Atualizado: 14 de out. de 2022


Sempre as mesmas amabilidades. Em qualquer parte que me encontra, cumula-me de gentilezas, sorri-me, lança-me olhares de ternura, e numa frase, que de tão dita, se lhe tornou peculiar:

– Como sou feliz em o ver!


Dei agora em fugir-lhe. A maledicência anda de olhos desmesuradamente abertos e aos ouvidos, cujos tímpanos percebem a vinte léguas de distância tudo lhe parece digno de retaliações mais ou menos escandalosas.


Já houve até quem me felicitasse por tamanha ventura, a de possuir uma admiradora tão extremada e tão sem reservas, na pessoa de d.Tecla, que mesmo em presença do esposo, era incapaz de coibir o seu "fraco".

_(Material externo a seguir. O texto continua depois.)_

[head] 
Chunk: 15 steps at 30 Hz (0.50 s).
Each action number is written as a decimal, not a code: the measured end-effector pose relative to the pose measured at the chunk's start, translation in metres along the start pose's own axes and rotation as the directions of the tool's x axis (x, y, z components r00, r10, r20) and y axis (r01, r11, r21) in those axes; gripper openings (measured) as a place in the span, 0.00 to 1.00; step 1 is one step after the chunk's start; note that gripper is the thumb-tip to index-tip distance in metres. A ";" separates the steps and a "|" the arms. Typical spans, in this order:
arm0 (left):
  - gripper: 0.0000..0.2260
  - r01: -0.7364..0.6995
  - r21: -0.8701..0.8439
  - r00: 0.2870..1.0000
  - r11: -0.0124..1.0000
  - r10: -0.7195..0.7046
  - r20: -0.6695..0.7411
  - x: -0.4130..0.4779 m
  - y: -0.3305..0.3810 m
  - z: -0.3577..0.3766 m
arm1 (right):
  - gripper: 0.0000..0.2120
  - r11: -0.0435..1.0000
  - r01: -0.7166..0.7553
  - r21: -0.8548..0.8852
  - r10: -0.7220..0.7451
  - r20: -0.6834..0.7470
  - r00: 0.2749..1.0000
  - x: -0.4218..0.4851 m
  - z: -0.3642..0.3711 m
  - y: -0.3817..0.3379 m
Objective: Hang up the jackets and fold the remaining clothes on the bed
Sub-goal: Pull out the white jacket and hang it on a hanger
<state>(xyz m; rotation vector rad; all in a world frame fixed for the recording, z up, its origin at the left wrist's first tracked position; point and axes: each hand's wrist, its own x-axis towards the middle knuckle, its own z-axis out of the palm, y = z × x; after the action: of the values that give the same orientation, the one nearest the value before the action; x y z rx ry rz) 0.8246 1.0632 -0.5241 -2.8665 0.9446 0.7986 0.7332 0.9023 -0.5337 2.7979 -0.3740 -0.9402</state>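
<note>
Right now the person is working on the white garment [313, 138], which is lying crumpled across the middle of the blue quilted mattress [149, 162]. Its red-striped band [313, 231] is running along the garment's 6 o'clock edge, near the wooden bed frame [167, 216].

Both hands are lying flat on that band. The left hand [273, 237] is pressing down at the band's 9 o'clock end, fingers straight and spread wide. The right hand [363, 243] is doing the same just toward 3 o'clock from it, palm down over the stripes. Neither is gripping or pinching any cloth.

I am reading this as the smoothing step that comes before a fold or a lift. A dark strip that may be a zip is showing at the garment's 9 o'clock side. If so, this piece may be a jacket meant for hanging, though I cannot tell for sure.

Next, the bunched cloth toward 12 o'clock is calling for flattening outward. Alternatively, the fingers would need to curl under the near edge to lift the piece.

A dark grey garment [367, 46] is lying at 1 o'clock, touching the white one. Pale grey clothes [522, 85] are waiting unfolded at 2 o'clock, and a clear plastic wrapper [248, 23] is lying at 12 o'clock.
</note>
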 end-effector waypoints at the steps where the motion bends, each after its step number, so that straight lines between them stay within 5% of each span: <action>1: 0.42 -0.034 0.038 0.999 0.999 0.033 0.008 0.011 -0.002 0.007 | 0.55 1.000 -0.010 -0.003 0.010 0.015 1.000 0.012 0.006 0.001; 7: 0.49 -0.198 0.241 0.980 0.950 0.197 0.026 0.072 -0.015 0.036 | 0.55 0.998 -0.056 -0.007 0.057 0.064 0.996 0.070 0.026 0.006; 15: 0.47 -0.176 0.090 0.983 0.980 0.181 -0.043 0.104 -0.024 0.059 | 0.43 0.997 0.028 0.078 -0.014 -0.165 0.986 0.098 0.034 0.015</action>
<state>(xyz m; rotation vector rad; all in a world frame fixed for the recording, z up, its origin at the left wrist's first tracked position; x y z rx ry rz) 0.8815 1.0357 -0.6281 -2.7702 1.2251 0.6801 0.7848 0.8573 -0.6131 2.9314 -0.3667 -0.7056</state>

Protestei enérgico, com quantas forças reuni na ocasião. Amigos de longo tempo, eram naturais semelhantes mostras de amizade. Botei-me por aí afora e os maldizentes, os caluniadores encheram de más línguas amaldiçoadas o veemente sermão que me saiu, sobre os pecados bucais.


O efeito nulo dessas defesas, bem o conhecia. Dentre os incrédulos, o mais crédulo, quando muito daria um risozinho irônico ao botão mais em evidência do coelete e estava pronunciada a sentença: palavras, palavras.

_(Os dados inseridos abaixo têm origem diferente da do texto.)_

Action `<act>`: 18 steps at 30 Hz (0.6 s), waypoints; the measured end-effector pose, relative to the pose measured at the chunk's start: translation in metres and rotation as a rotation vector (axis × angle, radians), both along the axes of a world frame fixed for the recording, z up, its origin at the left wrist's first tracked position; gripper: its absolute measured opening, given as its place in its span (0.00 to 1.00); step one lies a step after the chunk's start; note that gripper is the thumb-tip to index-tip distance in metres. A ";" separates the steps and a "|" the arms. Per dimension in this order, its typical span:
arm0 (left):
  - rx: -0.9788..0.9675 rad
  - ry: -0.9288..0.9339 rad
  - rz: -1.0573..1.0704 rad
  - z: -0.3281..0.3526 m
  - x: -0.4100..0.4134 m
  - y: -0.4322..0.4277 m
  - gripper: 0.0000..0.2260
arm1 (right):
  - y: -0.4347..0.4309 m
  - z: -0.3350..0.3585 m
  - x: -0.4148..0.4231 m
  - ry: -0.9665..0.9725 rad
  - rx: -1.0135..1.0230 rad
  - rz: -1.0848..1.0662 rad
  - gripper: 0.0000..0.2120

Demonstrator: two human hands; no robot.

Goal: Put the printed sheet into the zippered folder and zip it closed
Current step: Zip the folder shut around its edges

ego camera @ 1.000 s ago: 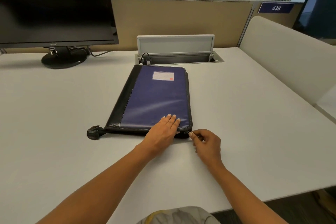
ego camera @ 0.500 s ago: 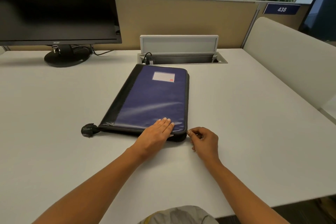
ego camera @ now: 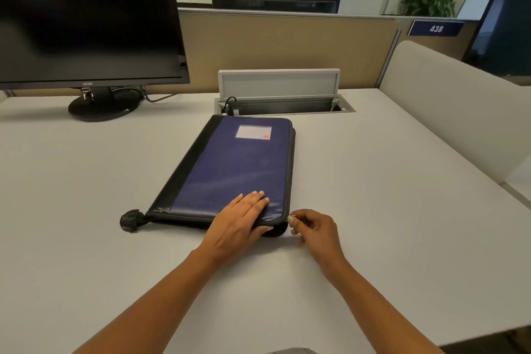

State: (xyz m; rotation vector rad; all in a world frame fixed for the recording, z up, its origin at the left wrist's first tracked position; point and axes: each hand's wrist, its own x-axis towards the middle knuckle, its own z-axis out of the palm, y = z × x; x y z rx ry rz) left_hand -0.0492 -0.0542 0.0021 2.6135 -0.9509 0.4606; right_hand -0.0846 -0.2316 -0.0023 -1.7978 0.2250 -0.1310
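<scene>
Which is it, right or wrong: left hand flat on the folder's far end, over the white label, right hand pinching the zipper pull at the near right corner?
Wrong on one point: the head view shows the left hand flat on the near end of the zippered folder, well short of the white label. The right hand does pinch the zipper pull at the near right corner.

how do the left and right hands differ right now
The left hand lies flat, fingers straight, on the folder; the right hand is curled, pinching the zipper pull. The left hand rests on top; the right hand sits beside the corner. Both are at its near end.
</scene>
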 end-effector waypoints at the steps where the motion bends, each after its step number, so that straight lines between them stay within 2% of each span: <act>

Nunca mais lhe falei. Se em casa, escondo-me, e o clássico "não está" põe-lhe no semblante um gesto de desapontamento, quando me procura.

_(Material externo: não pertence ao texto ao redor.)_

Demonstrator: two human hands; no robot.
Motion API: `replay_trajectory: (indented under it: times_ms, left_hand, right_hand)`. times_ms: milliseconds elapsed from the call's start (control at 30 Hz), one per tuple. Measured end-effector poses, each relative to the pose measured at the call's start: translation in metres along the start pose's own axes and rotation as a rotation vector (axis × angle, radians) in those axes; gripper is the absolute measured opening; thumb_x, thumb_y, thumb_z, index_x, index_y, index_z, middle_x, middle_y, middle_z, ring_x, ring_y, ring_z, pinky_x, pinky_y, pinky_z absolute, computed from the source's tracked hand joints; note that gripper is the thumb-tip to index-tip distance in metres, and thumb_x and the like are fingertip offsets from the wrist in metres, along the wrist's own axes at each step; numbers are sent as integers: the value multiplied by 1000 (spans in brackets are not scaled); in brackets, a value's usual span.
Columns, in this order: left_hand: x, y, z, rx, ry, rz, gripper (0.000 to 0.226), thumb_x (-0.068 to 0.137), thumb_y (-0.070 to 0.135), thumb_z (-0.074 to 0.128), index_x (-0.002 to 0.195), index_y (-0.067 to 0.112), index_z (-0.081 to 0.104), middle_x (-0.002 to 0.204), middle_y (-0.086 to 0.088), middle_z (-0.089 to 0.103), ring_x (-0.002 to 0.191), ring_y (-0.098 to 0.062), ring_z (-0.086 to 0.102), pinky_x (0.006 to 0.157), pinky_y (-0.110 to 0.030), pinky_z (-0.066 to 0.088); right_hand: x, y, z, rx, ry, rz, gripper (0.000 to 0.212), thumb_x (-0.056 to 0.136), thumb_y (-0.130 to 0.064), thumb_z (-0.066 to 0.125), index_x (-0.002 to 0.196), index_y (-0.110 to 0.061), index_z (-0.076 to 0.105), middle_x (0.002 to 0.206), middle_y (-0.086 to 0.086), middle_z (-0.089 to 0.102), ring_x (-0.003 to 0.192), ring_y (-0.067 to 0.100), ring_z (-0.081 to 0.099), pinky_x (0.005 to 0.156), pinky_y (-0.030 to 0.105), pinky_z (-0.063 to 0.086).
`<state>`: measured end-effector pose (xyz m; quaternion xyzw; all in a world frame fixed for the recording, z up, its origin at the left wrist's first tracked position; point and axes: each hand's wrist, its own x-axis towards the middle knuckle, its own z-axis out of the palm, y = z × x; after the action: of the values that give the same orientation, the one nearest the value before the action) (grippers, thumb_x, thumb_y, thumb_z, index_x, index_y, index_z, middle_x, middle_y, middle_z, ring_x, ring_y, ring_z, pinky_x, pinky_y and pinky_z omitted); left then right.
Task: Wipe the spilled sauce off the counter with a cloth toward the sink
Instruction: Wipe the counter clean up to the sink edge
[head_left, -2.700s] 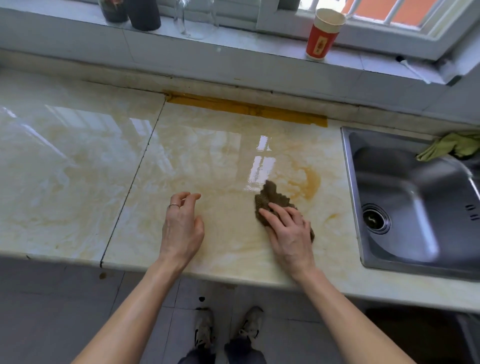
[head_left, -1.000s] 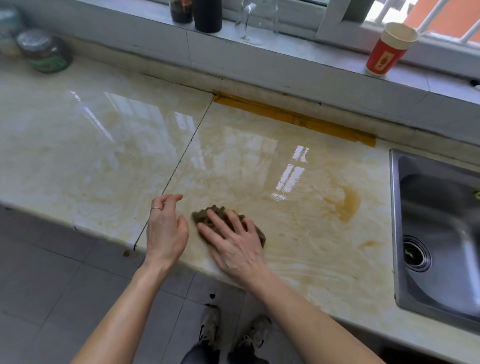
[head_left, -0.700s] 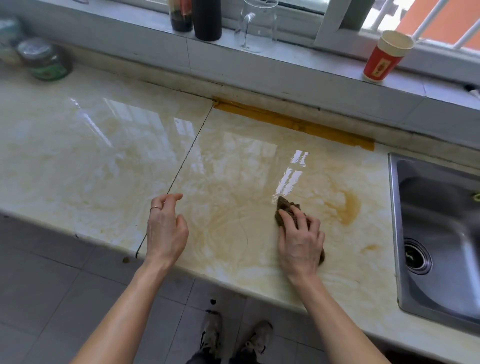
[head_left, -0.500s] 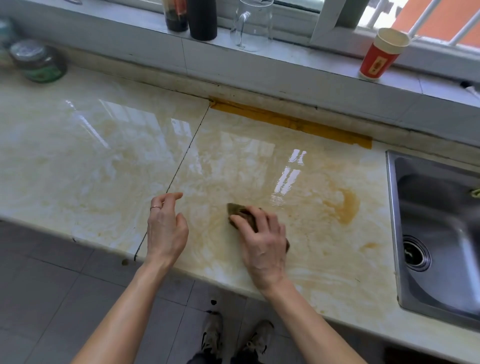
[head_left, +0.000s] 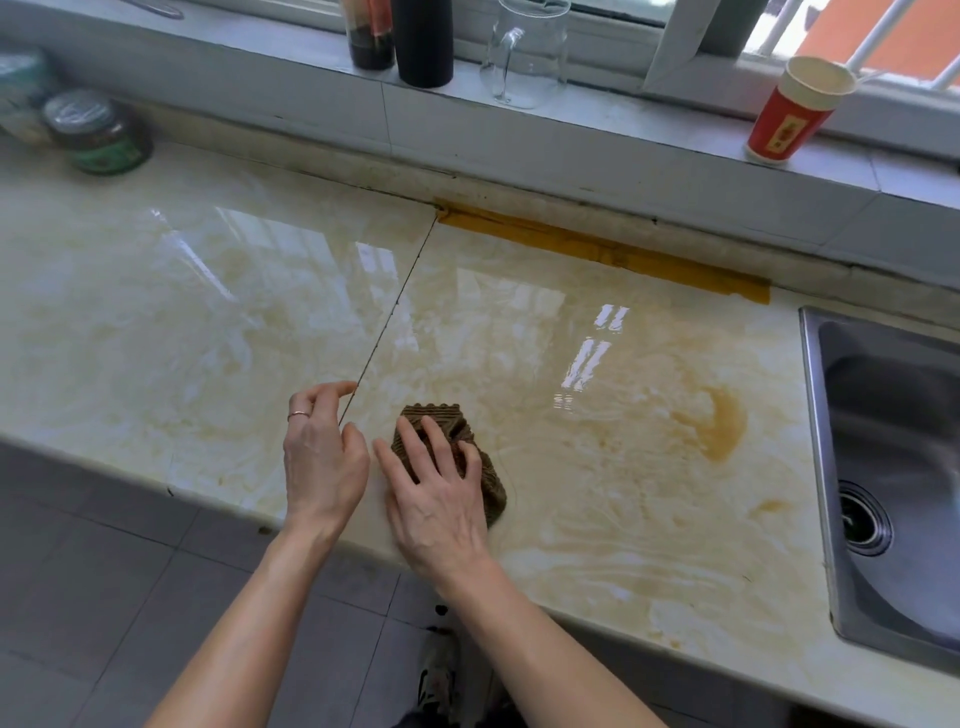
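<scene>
Cloth (head_left: 440, 422), soft and limp I'd judge, near the counter's (head_left: 628, 525) front edge; my right hand (head_left: 441, 501) presses spread fingers atop it.

Brown ribbed cloth (head_left: 457, 431); beige marbled counter (head_left: 208, 312)

On your window sill (head_left: 649, 122) stand a dark bottle (head_left: 423, 44), a glass jug (head_left: 527, 57) and, rightward, a red paper cup (head_left: 789, 117).
</scene>
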<state>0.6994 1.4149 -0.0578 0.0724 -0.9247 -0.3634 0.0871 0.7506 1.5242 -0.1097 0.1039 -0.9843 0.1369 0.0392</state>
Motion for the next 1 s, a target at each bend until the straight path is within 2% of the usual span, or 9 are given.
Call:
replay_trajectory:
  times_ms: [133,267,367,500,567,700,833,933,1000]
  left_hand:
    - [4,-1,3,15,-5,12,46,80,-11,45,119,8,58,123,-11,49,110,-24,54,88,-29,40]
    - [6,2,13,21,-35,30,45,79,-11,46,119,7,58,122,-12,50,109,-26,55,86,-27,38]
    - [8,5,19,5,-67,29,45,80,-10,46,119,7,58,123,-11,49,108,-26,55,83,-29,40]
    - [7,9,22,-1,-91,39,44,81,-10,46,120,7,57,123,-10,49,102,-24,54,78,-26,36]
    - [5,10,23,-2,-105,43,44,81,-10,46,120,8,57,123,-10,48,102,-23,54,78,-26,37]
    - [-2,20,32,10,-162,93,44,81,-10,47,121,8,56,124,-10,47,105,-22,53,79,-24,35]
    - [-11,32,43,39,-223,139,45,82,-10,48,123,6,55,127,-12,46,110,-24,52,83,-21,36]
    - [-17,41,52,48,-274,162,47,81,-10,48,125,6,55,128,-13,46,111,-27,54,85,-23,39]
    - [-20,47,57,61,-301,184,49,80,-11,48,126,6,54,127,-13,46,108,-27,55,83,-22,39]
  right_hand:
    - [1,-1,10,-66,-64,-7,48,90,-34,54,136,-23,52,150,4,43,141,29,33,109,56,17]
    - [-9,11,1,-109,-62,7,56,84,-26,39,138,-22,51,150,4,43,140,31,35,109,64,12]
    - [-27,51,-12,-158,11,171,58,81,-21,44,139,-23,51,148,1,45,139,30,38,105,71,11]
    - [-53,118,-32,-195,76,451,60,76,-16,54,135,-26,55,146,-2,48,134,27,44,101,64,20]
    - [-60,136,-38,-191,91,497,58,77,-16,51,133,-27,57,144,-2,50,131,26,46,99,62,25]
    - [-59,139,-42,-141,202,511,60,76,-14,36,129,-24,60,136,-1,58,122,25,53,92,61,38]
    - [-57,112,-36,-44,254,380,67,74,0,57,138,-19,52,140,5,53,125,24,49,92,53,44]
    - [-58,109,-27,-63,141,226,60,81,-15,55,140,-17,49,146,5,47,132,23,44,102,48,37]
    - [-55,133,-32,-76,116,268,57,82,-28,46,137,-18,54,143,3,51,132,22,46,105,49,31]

Na rua, caso a percebo, dobro a primeira esquina, entro à primeira casa, saindo-lhe incontinenti pelos fundos, contanto não dê de cara com tal senhora, a quem, de fato, testemunho boa amizade e devoto sincera simpatia... de longe.


Apesar de tantas precauções, não fio da minha segurança. Um estampido qualquer e levo as mãos às ilhargas ou apalpo, corrido, a camisa, na presunção de possível atentado contra minha vida.


Reconheço-lhe no marido um rapaz calmo, amigo da ordem, comodista e até certo ponto incapaz de dar crédito ao que se assoalha à boca pequena.


É estranho porém que me cause tão má impressão a vista de um revólver. E onde paira o meu sossego, aquela antiga placidez do espírito despreocupado e bonachão?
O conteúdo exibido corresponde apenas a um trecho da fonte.